◆ **WORK REQUEST**: Output exactly, and only, the stretch of lines beginning at the line with "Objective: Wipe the" and ending at the last line of the listing below. Drop the pictures.

◆ **TASK MATERIAL**:

· · ·

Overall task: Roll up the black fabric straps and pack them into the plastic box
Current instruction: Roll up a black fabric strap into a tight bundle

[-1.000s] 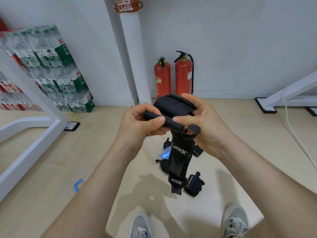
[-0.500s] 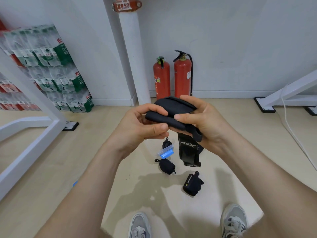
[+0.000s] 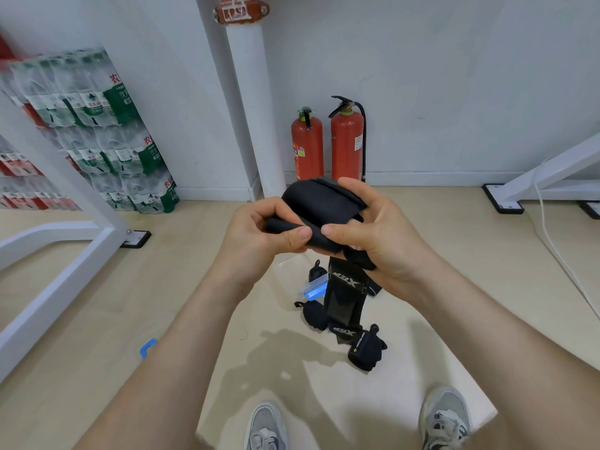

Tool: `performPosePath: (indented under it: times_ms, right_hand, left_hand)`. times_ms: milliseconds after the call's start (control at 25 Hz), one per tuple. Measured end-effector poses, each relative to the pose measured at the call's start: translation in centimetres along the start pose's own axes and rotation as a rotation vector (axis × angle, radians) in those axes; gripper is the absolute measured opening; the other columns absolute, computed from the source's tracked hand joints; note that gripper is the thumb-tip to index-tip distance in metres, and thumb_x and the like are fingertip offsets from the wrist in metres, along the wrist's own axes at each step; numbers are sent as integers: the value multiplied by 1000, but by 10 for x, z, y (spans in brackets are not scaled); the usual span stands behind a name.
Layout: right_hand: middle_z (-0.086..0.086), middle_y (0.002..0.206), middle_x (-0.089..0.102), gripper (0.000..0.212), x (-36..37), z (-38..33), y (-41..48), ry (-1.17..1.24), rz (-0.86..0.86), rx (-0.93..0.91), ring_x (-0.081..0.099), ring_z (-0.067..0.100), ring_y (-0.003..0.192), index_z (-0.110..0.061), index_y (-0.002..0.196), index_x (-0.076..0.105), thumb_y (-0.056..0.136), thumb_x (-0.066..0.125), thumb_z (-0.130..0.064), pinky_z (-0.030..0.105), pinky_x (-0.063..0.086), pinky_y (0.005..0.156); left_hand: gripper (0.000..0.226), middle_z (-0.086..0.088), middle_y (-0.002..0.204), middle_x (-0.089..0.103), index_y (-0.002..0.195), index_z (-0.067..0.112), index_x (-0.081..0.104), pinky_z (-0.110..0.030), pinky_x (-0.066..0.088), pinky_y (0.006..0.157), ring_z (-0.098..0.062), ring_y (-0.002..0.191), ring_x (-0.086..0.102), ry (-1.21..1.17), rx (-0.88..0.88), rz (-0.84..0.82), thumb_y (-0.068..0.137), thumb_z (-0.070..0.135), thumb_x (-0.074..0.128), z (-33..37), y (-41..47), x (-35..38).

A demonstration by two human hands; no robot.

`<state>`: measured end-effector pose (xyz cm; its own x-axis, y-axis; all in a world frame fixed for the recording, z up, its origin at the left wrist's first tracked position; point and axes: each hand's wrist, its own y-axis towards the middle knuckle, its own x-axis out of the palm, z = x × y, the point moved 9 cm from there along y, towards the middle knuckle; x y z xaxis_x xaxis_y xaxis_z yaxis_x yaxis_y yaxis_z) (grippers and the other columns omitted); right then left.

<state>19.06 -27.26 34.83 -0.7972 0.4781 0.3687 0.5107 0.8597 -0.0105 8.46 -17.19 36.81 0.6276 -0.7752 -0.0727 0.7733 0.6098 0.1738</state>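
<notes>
The plastic box [image 3: 308, 287] lies mostly hidden behind the left hand [image 3: 259, 235] and hanging strap [image 3: 344, 287].

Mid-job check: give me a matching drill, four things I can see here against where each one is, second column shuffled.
1 lettered black strap
2 fire extinguishers
3 rolled strap bundle
4 bottled water packs

A stacked at the left
B gripped by the left hand and right hand
C on the floor ahead of the shoes
D upright against the far wall

Pairs: 1-B, 2-D, 3-C, 4-A.
</notes>
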Motion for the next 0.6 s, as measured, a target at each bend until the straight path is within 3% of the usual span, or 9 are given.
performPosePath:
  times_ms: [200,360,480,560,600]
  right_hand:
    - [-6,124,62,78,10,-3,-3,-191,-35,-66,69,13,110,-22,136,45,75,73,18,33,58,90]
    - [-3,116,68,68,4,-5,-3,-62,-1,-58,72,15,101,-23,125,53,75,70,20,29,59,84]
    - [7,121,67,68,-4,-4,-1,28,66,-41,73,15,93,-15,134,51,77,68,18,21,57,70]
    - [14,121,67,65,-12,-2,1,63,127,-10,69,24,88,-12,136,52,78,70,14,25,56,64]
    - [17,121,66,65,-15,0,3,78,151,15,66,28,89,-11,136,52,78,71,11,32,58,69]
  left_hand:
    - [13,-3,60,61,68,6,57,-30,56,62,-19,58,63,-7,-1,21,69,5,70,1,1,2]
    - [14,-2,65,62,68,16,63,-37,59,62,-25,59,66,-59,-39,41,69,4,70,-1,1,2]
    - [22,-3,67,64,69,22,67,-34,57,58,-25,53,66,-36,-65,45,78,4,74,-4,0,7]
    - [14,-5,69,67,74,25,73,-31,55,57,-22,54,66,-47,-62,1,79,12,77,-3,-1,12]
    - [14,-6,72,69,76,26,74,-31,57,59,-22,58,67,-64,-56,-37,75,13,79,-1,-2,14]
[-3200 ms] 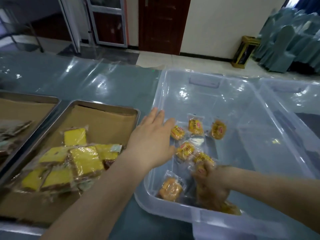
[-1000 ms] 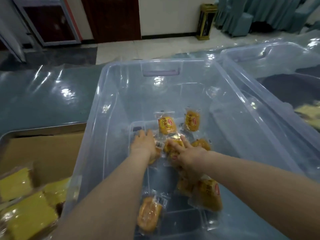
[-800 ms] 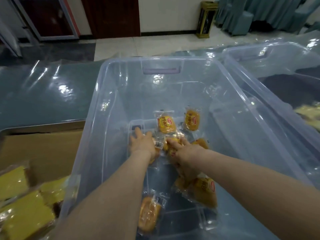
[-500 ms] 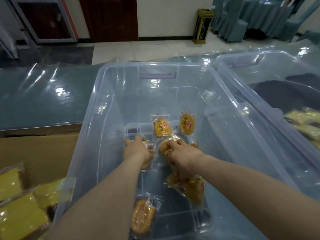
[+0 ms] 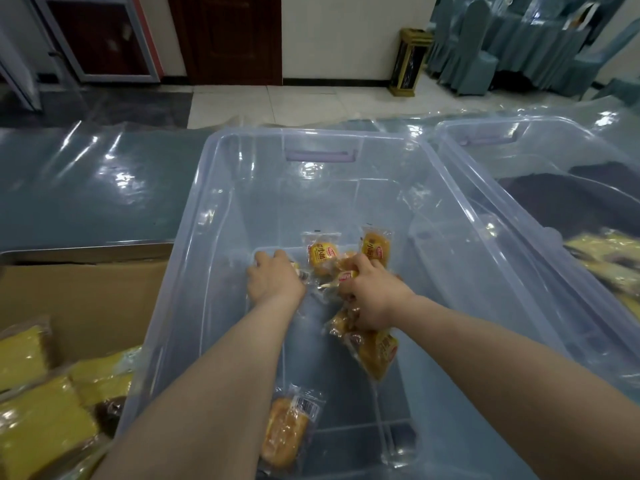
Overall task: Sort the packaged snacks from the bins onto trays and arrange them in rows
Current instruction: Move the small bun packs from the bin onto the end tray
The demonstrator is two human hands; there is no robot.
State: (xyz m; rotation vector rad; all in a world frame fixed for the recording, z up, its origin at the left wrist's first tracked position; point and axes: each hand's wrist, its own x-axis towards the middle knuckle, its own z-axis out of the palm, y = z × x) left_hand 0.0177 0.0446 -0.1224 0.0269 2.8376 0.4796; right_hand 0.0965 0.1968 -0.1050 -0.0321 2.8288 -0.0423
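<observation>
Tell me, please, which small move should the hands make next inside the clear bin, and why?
Probably the left hand should close on the packet under it and lift it. The right hand grips a bunch of packets, so it looks full, while two loose packets lie just beyond in the clear bin.

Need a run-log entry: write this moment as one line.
left hand: resting on packet | right hand: gripping bread packets | place: clear bin

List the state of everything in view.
Left hand: on a bun pack, grip hidden
Right hand: gripping several bun packs
Middle bin: lidless, few packs left
Loose pack: lying flat, barcode up
Right bin: lidless, some yellow packs inside
Tray: paper-lined, yellow cake packs heaped
</observation>
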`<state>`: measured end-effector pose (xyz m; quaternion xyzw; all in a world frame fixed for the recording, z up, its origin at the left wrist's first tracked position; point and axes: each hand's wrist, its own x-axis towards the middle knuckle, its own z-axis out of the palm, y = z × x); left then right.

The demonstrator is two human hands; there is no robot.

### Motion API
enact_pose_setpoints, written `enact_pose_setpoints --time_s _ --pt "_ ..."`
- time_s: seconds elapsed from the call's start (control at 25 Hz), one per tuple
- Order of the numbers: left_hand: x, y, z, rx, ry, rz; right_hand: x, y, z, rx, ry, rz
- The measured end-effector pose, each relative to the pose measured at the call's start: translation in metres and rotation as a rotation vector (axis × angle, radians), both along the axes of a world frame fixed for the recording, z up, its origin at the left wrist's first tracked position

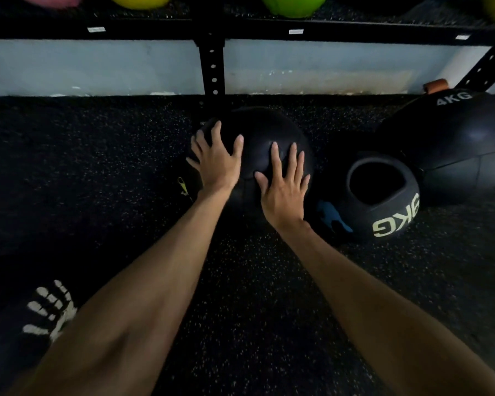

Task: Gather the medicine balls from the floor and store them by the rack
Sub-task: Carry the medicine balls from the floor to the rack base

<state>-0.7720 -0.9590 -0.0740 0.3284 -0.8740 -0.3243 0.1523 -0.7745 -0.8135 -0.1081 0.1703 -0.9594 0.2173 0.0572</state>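
Note:
A black medicine ball (pixel 265 125) sits on the dark speckled floor just in front of the rack's upright post (pixel 212 67). My left hand (pixel 216 160) lies flat on its left side with fingers spread. My right hand (pixel 286 184) presses flat on its top right, fingers straight. To the right lies a black handled ball marked 6KG (pixel 383 207) with its grip hole facing up. Behind that one rests a larger black ball marked 4KG (pixel 455 144).
The black rack shelf (pixel 155 27) runs across the top and carries pink, yellow and green balls (pixel 293 5). A pale wall (pixel 97 67) stands behind the rack. A diagonal rack brace (pixel 489 67) stands at the right. A dark garment with a white hand print (pixel 50 310) shows at the lower left.

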Motion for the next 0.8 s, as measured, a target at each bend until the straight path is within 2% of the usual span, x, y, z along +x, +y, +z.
enact_pose_setpoints --time_s 0.12,0.28,0.4,0.56,0.8 --pt "0.034 0.038 -0.04 -0.243 0.088 -0.086 -0.03 -0.006 0.01 -0.028 -0.066 0.007" --pt "0.013 0.027 -0.047 -0.303 0.054 -0.123 -0.068 -0.011 0.028 -0.106 -0.176 0.022" --pt "-0.006 0.017 -0.034 -0.259 0.023 -0.142 -0.059 -0.007 0.031 -0.12 -0.158 0.022" --pt "-0.004 0.006 -0.006 -0.171 -0.078 -0.192 -0.036 -0.007 0.036 -0.148 -0.308 0.003" --pt "-0.053 -0.014 0.003 -0.115 -0.143 -0.206 -0.081 -0.029 0.032 -0.151 -0.249 -0.002"
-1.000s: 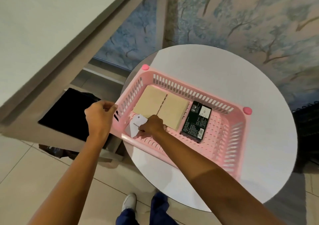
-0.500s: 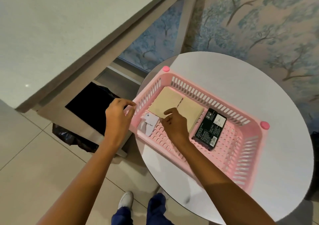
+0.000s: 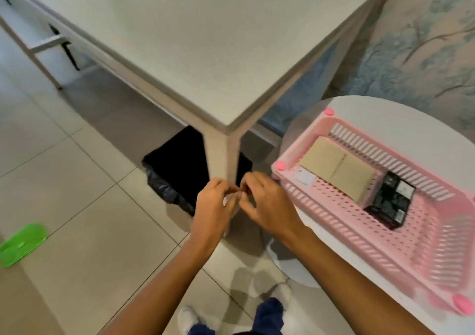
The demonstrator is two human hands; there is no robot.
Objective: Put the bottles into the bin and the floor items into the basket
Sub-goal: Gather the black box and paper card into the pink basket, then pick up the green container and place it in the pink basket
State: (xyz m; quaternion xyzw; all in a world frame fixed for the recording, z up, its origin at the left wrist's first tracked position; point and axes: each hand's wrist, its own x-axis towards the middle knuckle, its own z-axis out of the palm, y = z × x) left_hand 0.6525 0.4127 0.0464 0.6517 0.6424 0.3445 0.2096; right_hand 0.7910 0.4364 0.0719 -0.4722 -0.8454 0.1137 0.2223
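Observation:
My left hand (image 3: 213,206) and my right hand (image 3: 267,203) meet fingertip to fingertip in front of a table leg (image 3: 222,152), left of the basket. Both are pinched shut; whether something small sits between the fingers is unclear. The pink slotted basket (image 3: 359,244) stands on a round white table (image 3: 411,134) at the right. It holds a tan flat box (image 3: 336,169), a white card (image 3: 303,178) and a black box (image 3: 390,203). A black-lined bin (image 3: 177,160) sits on the floor under the big table. On the tiles at far left lies a green flat item (image 3: 21,243).
A large grey table (image 3: 205,39) fills the upper middle, its corner leg right behind my hands. Tiled floor spreads to the left. Wallpaper with trees covers the wall at upper right. My shoe (image 3: 187,319) shows at the bottom.
My right hand has left the basket after setting down the white card and joined my left hand. The view has swung left, so the green item on the floor now shows.

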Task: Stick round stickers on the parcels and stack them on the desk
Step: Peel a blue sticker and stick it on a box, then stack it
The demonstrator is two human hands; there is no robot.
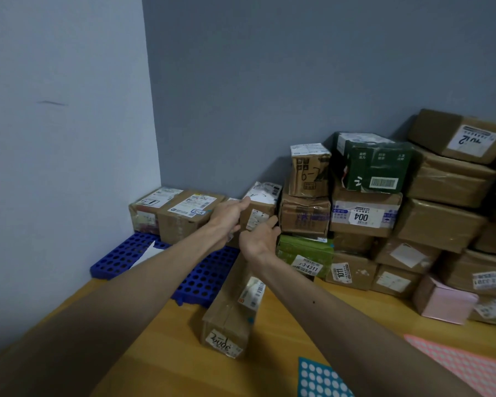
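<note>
- Between the two hands, against the wall, sits a small cardboard parcel; its lower front is hidden behind the right hand and its left face behind the left hand.
- Left hand: the visible fingers lie straight, pressed to the parcel's left side, with one tip reaching the white label on top; the other fingers are hidden.
- Right hand: its fingers curl round the parcel's front right edge; the tips are in shadow and hard to make out.
- Near the right forearm, a teal sticker sheet of white round stickers and a pink sticker sheet are both cut off by the frame's bottom edge.
- Below the right hand lies a long cardboard box, taped and glossy, with a handwritten label on its end.
- Under the left forearm is a blue perforated plastic mat, part hidden by the arm.
- Right of the right hand, a green parcel and stacked brown boxes stand tight together.
- Bare wooden desk lies open between the forearms.
</note>
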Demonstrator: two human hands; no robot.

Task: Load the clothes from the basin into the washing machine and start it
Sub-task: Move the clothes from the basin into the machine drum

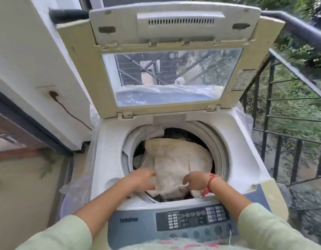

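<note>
The white top-loading washing machine [237, 141] stands in front of me with its lid [170, 51] raised. A large cream cloth [177, 159] lies on top of other laundry in the drum, and darker clothes show at its edges. My left hand [143, 179] is at the cloth's left edge near the drum's front, fingers spread and touching the fabric. My right hand [195, 181], with a red thread on its wrist, has its fingers curled on the cloth's lower right edge. The control panel [192, 219] is just below my forearms. No basin is in view.
A white wall with a socket and plugged black cable [54, 95] is on the left. A dark metal railing [291, 123] runs along the right, with greenery beyond. Clear plastic sheeting [75, 188] hangs around the machine's sides.
</note>
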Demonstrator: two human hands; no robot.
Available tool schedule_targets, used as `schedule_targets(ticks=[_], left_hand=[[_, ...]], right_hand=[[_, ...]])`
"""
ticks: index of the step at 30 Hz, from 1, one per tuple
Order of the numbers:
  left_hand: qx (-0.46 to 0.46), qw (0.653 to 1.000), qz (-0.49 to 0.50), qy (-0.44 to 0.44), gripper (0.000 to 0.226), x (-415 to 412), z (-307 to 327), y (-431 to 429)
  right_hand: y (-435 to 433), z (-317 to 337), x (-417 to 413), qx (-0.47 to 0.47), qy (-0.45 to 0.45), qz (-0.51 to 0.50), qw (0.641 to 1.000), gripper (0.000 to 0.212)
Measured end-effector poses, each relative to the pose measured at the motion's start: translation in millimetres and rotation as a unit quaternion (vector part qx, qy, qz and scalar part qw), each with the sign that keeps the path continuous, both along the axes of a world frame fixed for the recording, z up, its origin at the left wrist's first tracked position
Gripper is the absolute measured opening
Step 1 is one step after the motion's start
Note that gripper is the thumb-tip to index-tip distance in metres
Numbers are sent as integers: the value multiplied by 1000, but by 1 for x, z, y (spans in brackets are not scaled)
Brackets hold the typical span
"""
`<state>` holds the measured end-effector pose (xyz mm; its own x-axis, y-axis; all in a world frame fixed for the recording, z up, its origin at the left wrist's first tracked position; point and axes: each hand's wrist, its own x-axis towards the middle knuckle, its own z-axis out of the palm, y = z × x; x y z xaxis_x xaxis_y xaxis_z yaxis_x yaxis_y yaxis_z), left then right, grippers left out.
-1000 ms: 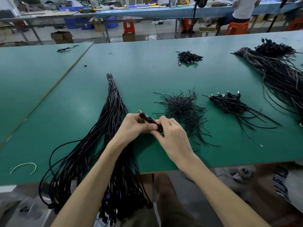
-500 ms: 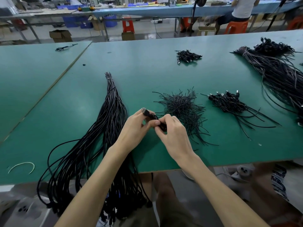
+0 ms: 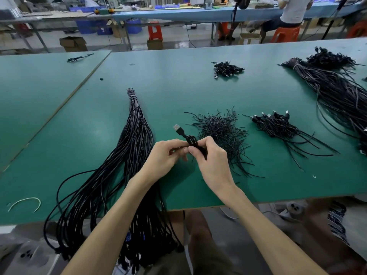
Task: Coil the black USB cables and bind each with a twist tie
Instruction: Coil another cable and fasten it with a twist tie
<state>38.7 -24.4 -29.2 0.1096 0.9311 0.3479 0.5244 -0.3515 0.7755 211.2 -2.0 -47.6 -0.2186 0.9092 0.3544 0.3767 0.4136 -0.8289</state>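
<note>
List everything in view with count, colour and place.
tables: two, green, side by side.
coil: one, black, held up at near centre.
long cables: one bundle, black, left of coil, draped over near edge.
ties: one pile, black, just beyond coil.
bound coils: one pile, black, right of ties.
small pile: one, black, far centre.
right bundle: one, black, far right.
loose cable: one, black, left table, far side.
white wire: one, white, near left corner.
stools: several, orange, aisle beyond.
left hand: one, pinches coil.
right hand: one, fingers curled round coil.
</note>
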Motion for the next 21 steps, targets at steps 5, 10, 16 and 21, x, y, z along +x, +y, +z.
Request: schedule_targets(ticks=[5, 10, 16, 21], left_hand=[[42, 998, 25, 29, 23, 1, -2, 0], [87, 994, 18, 70, 12, 5, -1, -3], [109, 985, 56, 122, 10, 8, 0, -6], [94, 987, 77, 109, 12, 9, 2, -5]], right_hand=[[-1, 2, 0, -9, 15, 8, 1000, 15], [-2, 2, 0, -8, 1, 12, 1000, 15], [-7, 3, -3, 9, -45, 47, 998, 21], [-10, 8, -2, 48, -90, 58, 993, 39]])
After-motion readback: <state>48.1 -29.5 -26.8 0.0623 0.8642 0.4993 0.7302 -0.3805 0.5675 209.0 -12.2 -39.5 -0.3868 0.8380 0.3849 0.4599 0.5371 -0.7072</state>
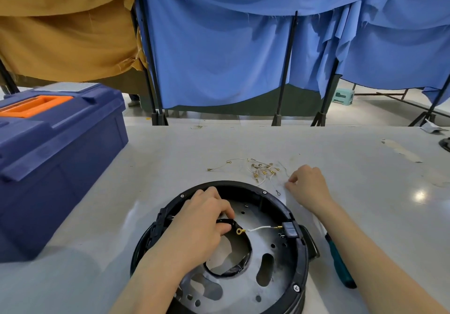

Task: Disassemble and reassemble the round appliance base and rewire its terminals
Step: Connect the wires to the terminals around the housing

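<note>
Reaching into the round appliance base (233, 184), your left hand (202, 218) has its fingers curled, and thumb and forefinger pinch the upper end of a black cable (247, 259). This cable runs in a loop around the big opening of the grey metal plate (243, 296) inside the base. The base stands open side up at the near edge of the tabletop (365, 192), about in the middle of this edge.

Just beside your left fingertips lies a yellow ring terminal (239, 231). From it a white wire (260, 228) goes across to a black connector block (290, 230) on the right side of the rim.

Your right hand (308, 187) rests on the tabletop beyond the base, toward the far right of it. Its fingers are bent and the fingertips come together close to the surface (a very thin wire seems to pass there, but I cannot tell if you grip it or only touch it). Near this hand, a little more toward the far edge, lies a small heap of loose wires (263, 168) with brass terminals. One more thin wire with a small ring end (278, 193) lies between the heap and the rim of the base.

A screwdriver (341, 267) with a teal handle lies to the right of the base, partly under your right forearm. A dark blue toolbox (60, 155) with an orange handle stands at the left edge of the tabletop. Blue cloth (219, 58) hangs behind the far edge.
</note>
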`<action>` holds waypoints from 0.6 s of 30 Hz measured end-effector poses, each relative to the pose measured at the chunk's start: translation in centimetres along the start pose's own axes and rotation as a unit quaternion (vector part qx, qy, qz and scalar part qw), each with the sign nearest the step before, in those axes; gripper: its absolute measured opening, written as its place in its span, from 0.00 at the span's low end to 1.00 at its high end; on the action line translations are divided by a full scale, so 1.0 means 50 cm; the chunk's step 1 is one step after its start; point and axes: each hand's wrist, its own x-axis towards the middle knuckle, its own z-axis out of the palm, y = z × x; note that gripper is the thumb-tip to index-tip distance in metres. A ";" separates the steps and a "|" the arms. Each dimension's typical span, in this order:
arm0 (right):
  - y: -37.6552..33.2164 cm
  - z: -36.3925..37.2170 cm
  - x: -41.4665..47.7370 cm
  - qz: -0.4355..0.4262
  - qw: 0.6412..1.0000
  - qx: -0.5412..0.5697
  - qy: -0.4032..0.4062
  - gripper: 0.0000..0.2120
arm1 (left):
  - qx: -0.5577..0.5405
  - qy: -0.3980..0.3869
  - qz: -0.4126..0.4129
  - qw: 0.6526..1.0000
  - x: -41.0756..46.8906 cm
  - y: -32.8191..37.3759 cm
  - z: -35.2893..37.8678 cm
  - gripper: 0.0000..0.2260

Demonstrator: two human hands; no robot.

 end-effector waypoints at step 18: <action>-0.001 -0.039 -0.003 0.026 0.998 0.043 -0.035 0.13 | 0.020 0.040 0.008 0.999 0.005 -0.004 -0.001 0.13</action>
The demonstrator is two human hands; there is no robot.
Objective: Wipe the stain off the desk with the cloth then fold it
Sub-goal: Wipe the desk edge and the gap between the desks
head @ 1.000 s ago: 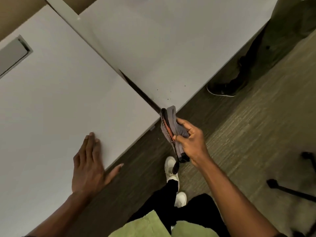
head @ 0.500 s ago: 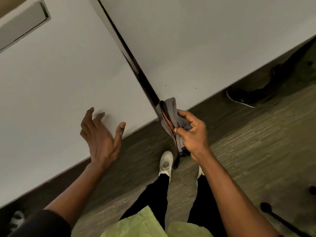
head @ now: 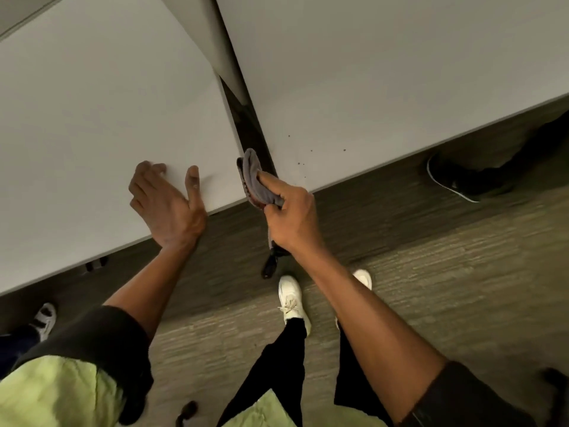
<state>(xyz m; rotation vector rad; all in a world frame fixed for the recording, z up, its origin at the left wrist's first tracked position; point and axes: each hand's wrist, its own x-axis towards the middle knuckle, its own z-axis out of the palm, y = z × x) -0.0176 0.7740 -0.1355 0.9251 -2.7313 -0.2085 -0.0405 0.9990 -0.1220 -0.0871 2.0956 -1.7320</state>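
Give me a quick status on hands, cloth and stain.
Right hand grips grey cloth. Left hand open over desk edge. Dark specks unwiped. Path clear.

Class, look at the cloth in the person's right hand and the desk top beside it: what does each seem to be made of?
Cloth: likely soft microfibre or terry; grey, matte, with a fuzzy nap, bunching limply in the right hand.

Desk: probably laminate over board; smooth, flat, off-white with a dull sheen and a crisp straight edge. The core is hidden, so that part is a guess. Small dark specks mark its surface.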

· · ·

◆ **EXERCISE ANSWER**:
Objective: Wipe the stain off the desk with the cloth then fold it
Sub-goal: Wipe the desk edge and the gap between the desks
head @ 1.000 s ago: 
head @ 0.500 s ago: 
head @ now: 
<state>(xyz m; rotation vector rad; all in a world frame fixed for the recording, z up, its origin at the left wrist's first tracked position; point and axes: each hand's wrist, its own x-axis towards the middle knuckle, its own z-axis out of the palm, y = z × x) -0.0176 0.7740 -0.1355 0.9251 -2.7313 -0.2085 -0.0405 0.9990 -0.1220 -0.0871 2.0956 -1.7320</state>
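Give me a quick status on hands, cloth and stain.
Right hand grips grey cloth. Left hand open over desk edge. Dark specks unwiped. Path clear.

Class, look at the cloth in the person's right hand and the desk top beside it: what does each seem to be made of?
Cloth: likely soft microfibre or terry; grey, matte, with a fuzzy nap, bunching limply in the right hand.

Desk: probably laminate over board; smooth, flat, off-white with a dull sheen and a crisp straight edge. The core is hidden, so that part is a guess. Small dark specks mark its surface.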

There is no more output to give.